▶ _What to produce_:
Pull out all lines from the listing below in which the word "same" appears.

(Information provided)

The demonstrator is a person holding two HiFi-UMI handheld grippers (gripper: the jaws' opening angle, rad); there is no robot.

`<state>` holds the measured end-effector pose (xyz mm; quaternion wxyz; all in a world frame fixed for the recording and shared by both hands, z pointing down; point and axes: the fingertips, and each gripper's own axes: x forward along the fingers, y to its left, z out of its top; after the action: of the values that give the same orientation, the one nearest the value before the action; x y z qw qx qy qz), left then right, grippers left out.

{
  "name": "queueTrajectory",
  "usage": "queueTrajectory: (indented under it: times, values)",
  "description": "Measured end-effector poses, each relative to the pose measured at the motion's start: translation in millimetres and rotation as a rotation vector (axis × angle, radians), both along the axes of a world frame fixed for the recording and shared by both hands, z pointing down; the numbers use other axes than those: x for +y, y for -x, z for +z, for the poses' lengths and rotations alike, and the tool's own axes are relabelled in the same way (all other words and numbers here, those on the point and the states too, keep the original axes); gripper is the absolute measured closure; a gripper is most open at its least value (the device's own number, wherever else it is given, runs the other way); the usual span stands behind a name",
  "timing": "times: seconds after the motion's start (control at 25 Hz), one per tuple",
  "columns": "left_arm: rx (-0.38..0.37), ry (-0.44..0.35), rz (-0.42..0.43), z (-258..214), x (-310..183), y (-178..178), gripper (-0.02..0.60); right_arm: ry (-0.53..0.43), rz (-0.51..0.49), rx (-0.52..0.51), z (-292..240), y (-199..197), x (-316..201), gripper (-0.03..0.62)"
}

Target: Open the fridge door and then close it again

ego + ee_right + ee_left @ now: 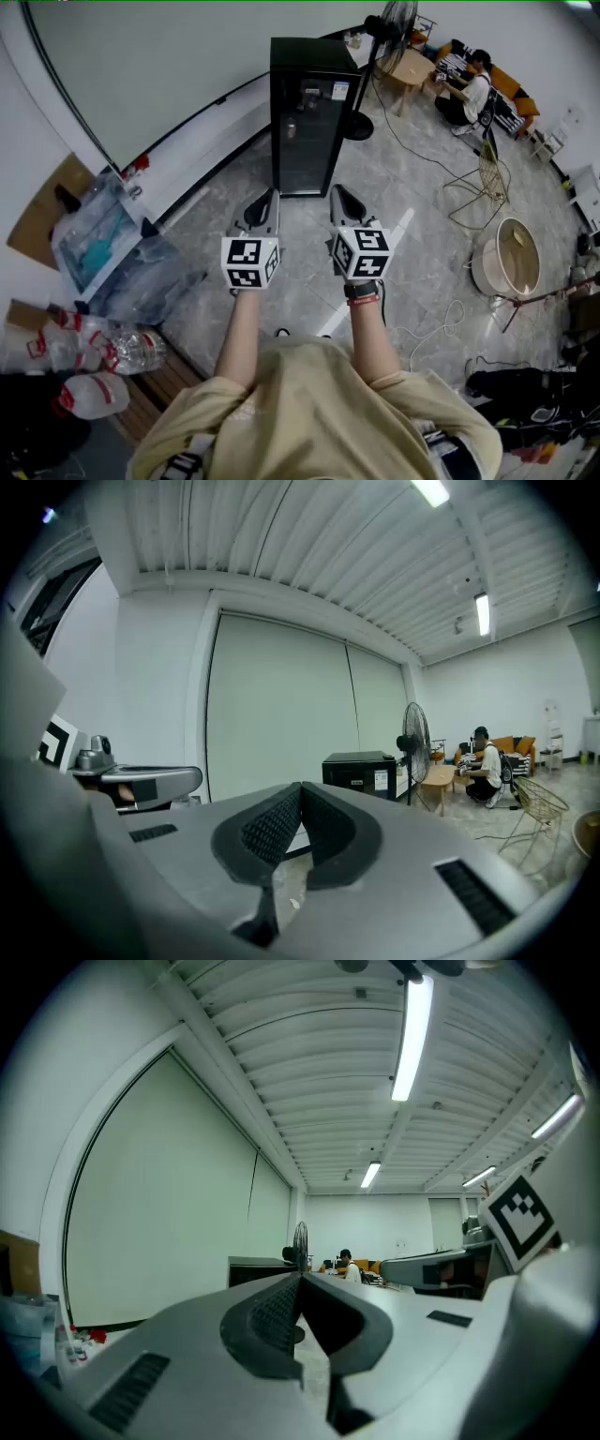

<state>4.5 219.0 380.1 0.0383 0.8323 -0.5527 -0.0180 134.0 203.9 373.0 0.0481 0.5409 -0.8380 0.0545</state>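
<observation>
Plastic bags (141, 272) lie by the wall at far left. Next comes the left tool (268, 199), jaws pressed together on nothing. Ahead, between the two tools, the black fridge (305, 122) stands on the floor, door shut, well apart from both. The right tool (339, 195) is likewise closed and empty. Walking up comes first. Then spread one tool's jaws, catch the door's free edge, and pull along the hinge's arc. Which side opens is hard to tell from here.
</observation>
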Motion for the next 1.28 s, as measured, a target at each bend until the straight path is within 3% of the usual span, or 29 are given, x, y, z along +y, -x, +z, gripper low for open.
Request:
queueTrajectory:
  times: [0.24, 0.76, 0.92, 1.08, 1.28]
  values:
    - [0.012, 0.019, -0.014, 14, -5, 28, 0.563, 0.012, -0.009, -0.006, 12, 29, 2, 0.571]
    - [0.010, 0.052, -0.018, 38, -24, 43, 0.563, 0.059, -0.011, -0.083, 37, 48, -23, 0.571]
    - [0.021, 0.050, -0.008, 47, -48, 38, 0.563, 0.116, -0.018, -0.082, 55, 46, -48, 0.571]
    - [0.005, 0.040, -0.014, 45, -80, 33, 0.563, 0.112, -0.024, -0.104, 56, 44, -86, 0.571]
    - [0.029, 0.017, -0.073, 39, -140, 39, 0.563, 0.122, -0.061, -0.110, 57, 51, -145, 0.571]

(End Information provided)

▶ _Written answer_:
`<state>` holds the measured end-effector pose (xyz mm; quaternion wxyz; all in a world frame fixed for the recording and shared by both hands, z pointing down; point and axes: the fingertips, and each gripper's own axes: x forward along the fingers, y to its left, z out of its top; after the action: of the values that give the same orientation, the one nearest the value before the action; x y z qw qx qy qz), left then right, grippers left out.
  "description": "Measured end-effector poses, each relative to the pose measured at the motion's start: translation in millimetres and rotation as a rotation vector (axis × angle, radians), both along the axes of a world frame fixed for the recording and shared by both hands, z pointing down; the numbers use other axes than those: x for +y, y for -x, z for +z, for the poses' lengths and rotations alike, and the tool's own axes are relabelled in the same way (all other words and numbers here, those on the point and the states too, keep the original axes); gripper is the absolute measured closure; a gripper is most open at its least value (the device's own number, wherever else it is given, runs the other way); the usual span stands behind a name",

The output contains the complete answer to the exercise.